> [EXERCISE INSTRUCTIONS] When you reach the line in the listing below that contains "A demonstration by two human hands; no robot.", begin returning lines exactly as written, and stop after the line that contains "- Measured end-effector". Return no other lines.

> [STORED DATA]
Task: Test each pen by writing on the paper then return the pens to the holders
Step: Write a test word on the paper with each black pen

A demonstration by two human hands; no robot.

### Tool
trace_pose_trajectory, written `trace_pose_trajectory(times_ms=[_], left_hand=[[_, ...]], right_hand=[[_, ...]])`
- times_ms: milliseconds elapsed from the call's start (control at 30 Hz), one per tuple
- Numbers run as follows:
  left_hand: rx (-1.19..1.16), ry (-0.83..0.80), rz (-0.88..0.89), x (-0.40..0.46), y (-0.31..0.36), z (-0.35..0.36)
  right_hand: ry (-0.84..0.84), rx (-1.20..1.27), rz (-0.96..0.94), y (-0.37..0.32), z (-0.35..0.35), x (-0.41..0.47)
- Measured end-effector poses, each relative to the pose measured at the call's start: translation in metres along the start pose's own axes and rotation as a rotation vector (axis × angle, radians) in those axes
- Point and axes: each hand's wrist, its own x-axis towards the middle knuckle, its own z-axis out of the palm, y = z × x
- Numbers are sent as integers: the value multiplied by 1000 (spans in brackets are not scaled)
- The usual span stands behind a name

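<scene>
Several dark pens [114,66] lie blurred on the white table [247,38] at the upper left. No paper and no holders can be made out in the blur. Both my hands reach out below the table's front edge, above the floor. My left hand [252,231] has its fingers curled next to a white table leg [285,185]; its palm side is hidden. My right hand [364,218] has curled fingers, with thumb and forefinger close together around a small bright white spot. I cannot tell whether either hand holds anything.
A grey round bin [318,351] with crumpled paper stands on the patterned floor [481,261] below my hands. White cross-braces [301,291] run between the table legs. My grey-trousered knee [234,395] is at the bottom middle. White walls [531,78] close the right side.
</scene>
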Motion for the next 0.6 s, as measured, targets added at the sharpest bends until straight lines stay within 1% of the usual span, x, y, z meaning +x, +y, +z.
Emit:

> [REPLY]
A demonstration by two human hands; no robot.

### Tool
trace_pose_trajectory, written `trace_pose_trajectory(times_ms=[_], left_hand=[[_, ...]], right_hand=[[_, ...]])`
- times_ms: milliseconds elapsed from the call's start (control at 30 Hz), one per tuple
- Numbers run as follows:
  left_hand: rx (-1.19..1.16), ry (-0.83..0.80), rz (-0.88..0.89), x (-0.40..0.46), y (-0.31..0.36), z (-0.35..0.36)
  right_hand: ry (-0.84..0.84), rx (-1.20..1.27), rz (-0.96..0.94), y (-0.37..0.32), z (-0.35..0.35), x (-0.41..0.47)
- Measured end-effector poses, each relative to the pose measured at the call's start: translation in metres along the start pose's own axes and rotation as a rotation vector (axis × angle, radians) in those axes

The exercise was answered completely.